*WORK TO BE COMPLETED:* Copy precisely the first line of the material below and every later line, stopping with the line that contains "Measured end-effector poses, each".

*DATA SHOWN:*
--

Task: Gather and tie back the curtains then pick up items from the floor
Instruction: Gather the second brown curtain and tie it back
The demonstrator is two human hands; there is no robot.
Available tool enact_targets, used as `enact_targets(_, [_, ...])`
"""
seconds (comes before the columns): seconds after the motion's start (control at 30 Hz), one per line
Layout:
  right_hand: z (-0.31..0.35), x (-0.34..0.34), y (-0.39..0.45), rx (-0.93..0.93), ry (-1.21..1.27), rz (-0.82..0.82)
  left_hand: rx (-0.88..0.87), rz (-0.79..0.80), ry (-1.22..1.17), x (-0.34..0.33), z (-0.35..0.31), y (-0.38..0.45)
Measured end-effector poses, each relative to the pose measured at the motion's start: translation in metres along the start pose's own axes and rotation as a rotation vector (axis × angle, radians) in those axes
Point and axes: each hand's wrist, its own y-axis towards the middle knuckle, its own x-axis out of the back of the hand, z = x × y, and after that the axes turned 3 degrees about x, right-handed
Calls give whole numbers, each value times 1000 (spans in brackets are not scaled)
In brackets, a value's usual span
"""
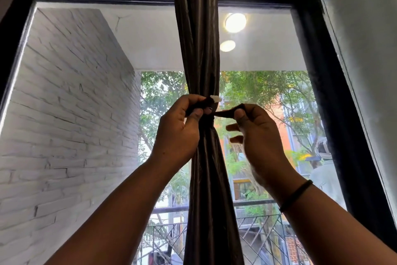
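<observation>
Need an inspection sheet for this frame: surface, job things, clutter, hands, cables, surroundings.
Surface: nothing seen; floor out of view.
Job's things: dark curtain gathered into one bunch in front of the window; dark tie strap wrapped round it at hand height, white patch at one end, ends not yet joined.
Clutter: nothing seen.
Hands: left hand grips the strap end with the white patch against the curtain; right hand pinches the other end, remaining fingers loose; dark band on right wrist.
Cables: nothing seen.
Surroundings: white brick wall left, balcony railing, trees, buildings outside.
</observation>
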Motion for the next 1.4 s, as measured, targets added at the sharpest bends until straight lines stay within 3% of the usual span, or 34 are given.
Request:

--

*ANSWER FOR THE TASK:*
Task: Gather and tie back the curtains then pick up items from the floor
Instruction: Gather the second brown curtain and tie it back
The demonstrator is two human hands; there is no robot.
Available tool enact_targets, used as `enact_targets(_, [_, ...])`
"""
seconds (comes before the columns): seconds after the motion's start (control at 30 Hz), one per line
Layout:
  right_hand: z (-0.31..0.35), x (-0.34..0.34), y (-0.39..0.45), rx (-0.93..0.93), ry (-1.21..1.27), rz (-0.82..0.82)
  left_hand: rx (-0.88..0.87), rz (-0.79..0.80), ry (-1.22..1.17), x (-0.34..0.33), z (-0.35..0.31), y (-0.38..0.45)
Measured end-effector poses, each relative to the pose measured at the motion's start: translation in metres along the start pose's own axes and rotation as a rotation vector (axis × angle, radians) in those axes

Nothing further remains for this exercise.